__Assigned task__
Exactly the lines from the one containing "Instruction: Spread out" through the end of the listing must make up the answer, with no pictures included.

__Dataset excerpt__

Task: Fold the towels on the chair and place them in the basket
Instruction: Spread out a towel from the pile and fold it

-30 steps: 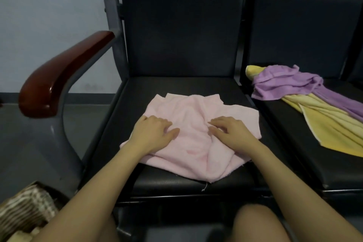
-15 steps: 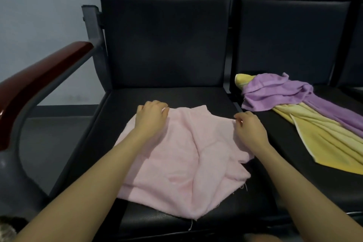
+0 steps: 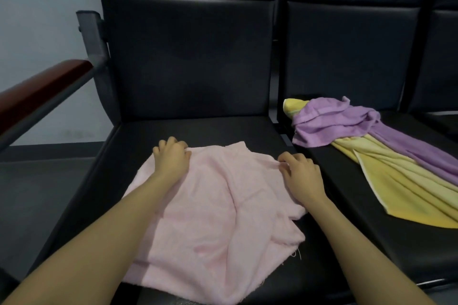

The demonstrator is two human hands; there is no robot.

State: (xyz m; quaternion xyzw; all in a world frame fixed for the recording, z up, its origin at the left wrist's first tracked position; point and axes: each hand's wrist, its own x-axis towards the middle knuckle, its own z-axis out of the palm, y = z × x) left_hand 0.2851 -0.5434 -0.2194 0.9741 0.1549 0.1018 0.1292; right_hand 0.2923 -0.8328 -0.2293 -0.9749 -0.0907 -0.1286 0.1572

__Solution for this exercise__
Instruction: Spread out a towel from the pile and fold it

-30 steps: 
-15 steps: 
+0 steps: 

The demonstrator is two human hands; there is no robot.

State: (xyz m; quaternion xyzw; all in a world frame fixed for the recording, z up, its origin at the left wrist's first tracked position; point and axes: each hand's wrist, its own x-axis towards the middle knuckle, its own z-axis out of the palm, y = z × x) left_hand 0.2851 -0.5434 -0.2194 0.9741 0.1549 0.1018 0.1292; right_hand 0.2923 -0.8328 -0.2293 -0.9749 -0.0907 -0.1286 0.1572

The answer was written out completely.